Em vídeo publicado nas redes sociais, Flávio criticou o cenário econômico do país e atribuiu ao governo petista problemas como perda de poder de compra, endividamento das famílias, dificuldades para empresas e aumento da pressão sobre quem produz. Em tom duro, afirmou que seu objetivo é debater com quem, segundo ele, é responsável pela situação econômica atual. A crítica, naturalmente, não veio acompanhada de convite para um chá da tarde.
O senador também citou investigações envolvendo Fábio Luís Lula da Silva, o Lulinha, e mencionou suspeitas relacionadas a contratos, tráfico de influência e irregularidades envolvendo o INSS. As acusações citadas por Flávio são alvo de investigações e, portanto, não representam condenações ou comprovação definitiva de responsabilidade criminal.

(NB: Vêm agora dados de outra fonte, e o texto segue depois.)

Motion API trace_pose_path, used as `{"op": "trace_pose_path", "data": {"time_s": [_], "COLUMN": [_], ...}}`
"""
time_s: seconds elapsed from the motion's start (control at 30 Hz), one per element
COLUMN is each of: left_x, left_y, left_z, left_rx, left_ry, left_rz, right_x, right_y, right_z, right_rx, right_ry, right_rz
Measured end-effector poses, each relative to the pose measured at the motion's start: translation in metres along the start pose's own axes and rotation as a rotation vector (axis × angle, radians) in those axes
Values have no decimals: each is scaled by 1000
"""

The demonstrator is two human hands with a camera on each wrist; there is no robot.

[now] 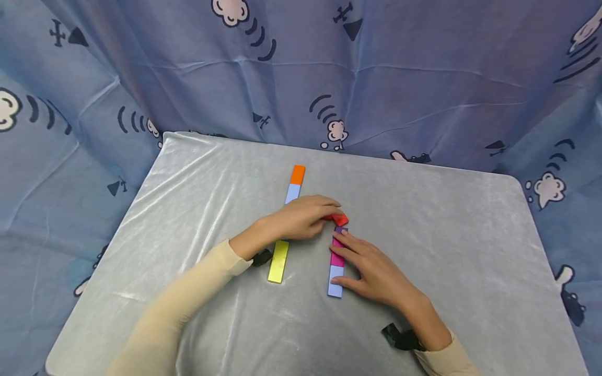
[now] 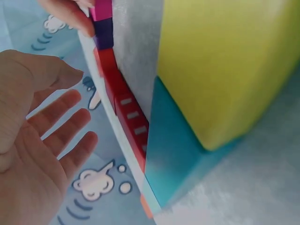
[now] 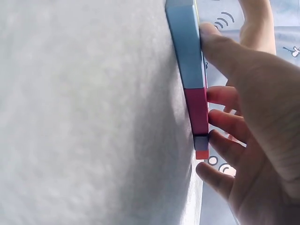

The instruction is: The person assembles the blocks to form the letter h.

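My left hand (image 1: 303, 216) reaches across the table, its fingertips at a red block (image 1: 342, 220). The left wrist view shows its fingers loosely extended, not wrapped round anything. Red blocks (image 2: 131, 122) with pale marks run in line there, partly hidden in the head view. A purple block (image 1: 342, 229), a magenta block (image 1: 336, 256) and a light blue block (image 1: 336, 284) form a row below the red. My right hand (image 1: 376, 271) rests along this row, fingertips on its top, thumb by the light blue block. Its fingers are spread and relaxed in the right wrist view.
Left of this row, an orange block (image 1: 297, 175), another light blue block (image 1: 292, 193) and a yellow block (image 1: 278, 262) lie in a line, partly under my left hand. A teal block (image 2: 171, 145) adjoins the yellow. Patterned blue curtain (image 1: 291, 78) surrounds the grey cloth-covered table (image 1: 447, 224).
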State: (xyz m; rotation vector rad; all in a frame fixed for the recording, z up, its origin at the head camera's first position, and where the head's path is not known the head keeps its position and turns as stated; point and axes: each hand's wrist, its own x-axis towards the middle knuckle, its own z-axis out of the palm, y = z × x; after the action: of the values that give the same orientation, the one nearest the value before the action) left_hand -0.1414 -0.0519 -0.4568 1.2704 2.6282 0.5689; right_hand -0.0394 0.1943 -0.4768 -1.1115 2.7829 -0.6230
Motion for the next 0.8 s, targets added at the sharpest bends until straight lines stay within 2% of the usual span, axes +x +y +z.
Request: {"op": "trace_pose_path", "data": {"time_s": [0.23,0.5,0.63,0.8], "left_x": [-25,-57,-69,-80], "left_y": [-2,-6,-10,-18], "left_z": [-7,-13,-14,-13], "left_rx": [-62,-171,-207,-235], "left_ry": [50,154,196,247], "left_rz": [-81,-198,-254,-289], "right_x": [-2,-6,-8,-10], "right_y": [1,1,3,5], "right_z": [1,0,-1,-3], "right_rx": [-2,29,42,46], "right_ry": [-3,-32,-37,-39], "right_rz": [16,68,85,81]}}
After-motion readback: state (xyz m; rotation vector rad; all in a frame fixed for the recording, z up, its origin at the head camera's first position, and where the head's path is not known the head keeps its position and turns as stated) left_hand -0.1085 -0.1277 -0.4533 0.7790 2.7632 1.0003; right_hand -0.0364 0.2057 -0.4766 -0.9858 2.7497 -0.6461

Na área econômica, Flávio defendeu o chamado “tesouraço”, proposta apresentada como um amplo programa de redução de despesas públicas. Entre as medidas mencionadas estão cortes de burocracia, atos normativos, decretos, portarias e impostos, além do combate à corrupção e à redução do peso do Estado sobre empresas e trabalhadores.
Ao justificar a estratégia eleitoral, Flávio afirmou respeitar os demais candidatos, mas disse que não os considera seus principais adversários. Para ele, o confronto central está entre seu projeto e o governo atualmente no poder. A eleição, assim, começa a ganhar ares de ringue: de um lado, os candidatos; de outro, a promessa de transformar Brasília numa espécie de tesoura gigante contra gastos e impostos.